Alle cinque e un quarto di giovedì 11 aprile pomeriggio, con l’aiuto di un medico compiacente, il signor N. si fece mettere in coma farmacologico.
Era l’unico modo per prendersi una tregua dal mondo.
Niente più problemi economici.
“Ma, cazzo di fine ha fatto N.? Mi deve ancora duemila euro. Son mesi che lo cerco!”
“Eh, ma non lo sai? È in coma al San Sebastiano”
“Ma va? Che sfiga…”
“Eh… son tre mesi ormai…”
Niente più scuse da trovare per tagliare i ponti.
“Ma lo sai che non mi parla più? Lo sai che lo cerco e non mi caga?”
“Ma come, non te l’hanno detto?”
“Cosa?”
“È in coma da un paio di settimane all’ospedale”
“Sto stronzo, tutte le inventa”
Niente più problemi di lavoro.
“Ma dov’è quel documento urgentissimo sullo stato di avanzamento di Tanturli.it?”
“Ma chi lo doveva fare, N.?
“Già, è da ieri che lo chiamo”
“Beh, veramente è in coma da un paio di mesi”
“O cazzo! Se ne occupa lei Filetti?”
Niente telefonate inopportune. Niente mail delle balle. Niente sms, connessioni, pubbliche relazioni. Niente più discussioni inutili per ingannare il tempo e niente preoccupazioni materiali: lavorare, fare la spesa, mangiare, trovare il tempo per riposarsi.

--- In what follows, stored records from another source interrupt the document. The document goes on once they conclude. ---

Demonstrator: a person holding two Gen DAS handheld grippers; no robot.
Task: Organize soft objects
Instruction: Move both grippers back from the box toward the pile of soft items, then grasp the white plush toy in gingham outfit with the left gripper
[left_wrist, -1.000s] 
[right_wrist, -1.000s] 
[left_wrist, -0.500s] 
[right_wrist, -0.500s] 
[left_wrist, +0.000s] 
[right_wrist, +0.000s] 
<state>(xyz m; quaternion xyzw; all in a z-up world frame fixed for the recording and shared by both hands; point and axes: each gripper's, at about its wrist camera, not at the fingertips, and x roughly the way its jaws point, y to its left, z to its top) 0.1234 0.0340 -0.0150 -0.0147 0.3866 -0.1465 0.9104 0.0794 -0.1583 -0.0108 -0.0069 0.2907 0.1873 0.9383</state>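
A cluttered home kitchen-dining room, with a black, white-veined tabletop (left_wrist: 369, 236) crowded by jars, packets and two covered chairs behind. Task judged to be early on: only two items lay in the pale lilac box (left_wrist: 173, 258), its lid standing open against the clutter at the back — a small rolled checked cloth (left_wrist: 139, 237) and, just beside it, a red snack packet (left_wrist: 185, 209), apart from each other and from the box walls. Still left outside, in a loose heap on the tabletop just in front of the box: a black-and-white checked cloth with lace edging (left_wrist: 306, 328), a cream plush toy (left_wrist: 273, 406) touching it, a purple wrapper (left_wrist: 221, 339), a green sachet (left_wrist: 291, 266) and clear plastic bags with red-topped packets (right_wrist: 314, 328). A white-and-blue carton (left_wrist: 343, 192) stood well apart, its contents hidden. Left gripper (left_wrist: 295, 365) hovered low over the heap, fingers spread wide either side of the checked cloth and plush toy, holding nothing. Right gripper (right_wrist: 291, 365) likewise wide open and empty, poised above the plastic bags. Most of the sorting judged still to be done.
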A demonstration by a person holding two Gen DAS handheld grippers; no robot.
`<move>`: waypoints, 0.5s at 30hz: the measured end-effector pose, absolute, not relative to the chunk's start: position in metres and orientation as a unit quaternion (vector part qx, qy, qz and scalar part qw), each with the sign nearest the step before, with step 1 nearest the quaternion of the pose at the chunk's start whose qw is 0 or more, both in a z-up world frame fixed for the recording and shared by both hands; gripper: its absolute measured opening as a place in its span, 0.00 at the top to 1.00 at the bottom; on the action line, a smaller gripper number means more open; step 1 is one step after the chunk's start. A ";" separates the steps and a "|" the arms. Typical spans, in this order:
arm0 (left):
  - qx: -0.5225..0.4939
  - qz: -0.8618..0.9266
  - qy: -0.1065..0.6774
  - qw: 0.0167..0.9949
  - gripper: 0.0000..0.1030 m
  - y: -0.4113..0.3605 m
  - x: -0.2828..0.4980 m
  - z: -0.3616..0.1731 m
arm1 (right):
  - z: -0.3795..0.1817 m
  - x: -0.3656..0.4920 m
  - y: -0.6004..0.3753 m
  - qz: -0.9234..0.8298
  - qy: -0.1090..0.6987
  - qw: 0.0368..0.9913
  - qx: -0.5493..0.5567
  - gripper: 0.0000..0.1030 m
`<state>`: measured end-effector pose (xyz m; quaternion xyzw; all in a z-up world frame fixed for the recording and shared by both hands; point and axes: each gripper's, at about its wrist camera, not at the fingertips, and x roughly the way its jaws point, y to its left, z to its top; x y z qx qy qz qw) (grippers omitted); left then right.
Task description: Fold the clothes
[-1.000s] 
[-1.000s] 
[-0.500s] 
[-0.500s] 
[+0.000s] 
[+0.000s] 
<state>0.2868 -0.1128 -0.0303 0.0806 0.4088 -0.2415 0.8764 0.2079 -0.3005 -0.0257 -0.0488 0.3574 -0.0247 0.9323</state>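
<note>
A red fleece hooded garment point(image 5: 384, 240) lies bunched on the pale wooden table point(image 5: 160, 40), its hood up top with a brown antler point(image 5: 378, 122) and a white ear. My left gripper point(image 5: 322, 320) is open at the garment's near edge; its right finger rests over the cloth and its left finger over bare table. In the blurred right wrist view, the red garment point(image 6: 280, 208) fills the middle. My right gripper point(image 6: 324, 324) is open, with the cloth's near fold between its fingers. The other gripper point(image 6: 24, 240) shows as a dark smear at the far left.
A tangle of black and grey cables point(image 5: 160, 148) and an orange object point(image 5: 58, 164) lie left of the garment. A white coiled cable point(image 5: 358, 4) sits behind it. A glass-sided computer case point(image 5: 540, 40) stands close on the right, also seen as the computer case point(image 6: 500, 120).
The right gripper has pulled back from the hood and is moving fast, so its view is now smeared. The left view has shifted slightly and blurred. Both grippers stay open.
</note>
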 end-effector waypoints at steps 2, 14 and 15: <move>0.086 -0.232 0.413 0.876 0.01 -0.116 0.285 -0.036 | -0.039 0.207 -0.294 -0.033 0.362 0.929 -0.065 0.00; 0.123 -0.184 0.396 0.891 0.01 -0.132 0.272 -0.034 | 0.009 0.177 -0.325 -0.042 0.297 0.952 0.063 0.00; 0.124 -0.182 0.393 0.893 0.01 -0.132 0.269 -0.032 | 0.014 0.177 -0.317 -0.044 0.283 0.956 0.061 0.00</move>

Solo silenzio e pace. E comprensione universale. Non c’era più bisogno di scuse. Ogni problema svaniva come neve al sole di fronte a quel semplice dato di fatto clinico.
Dicono che il suo coma indotto fu il più lungo fra quelli registrati dalle statistiche, stabilendo un record che sarebbe entrato negli annali medici. Il professor A., ex compagno di infanzia, riusciva sempre a trovare una qualche complicazione che rendesse impossibile il risveglio.
Quando la sua permanenza in ospedale divenne ormai scientificamente insostenibile, N. fu risvegliato
La fortunata equipe medica che assistette all’evento era emozionatissima. N. aprì gli occhi sorridendo come un bambino. Mosse gli occhi tutto intorno a sé, fra mazzi di fiori e volti incuriositi, e chiese una cosa soltanto.
“Mi ha cercato qualcuno?”
Tutti risero di gusto, in quel giorno di trionfo della scienza.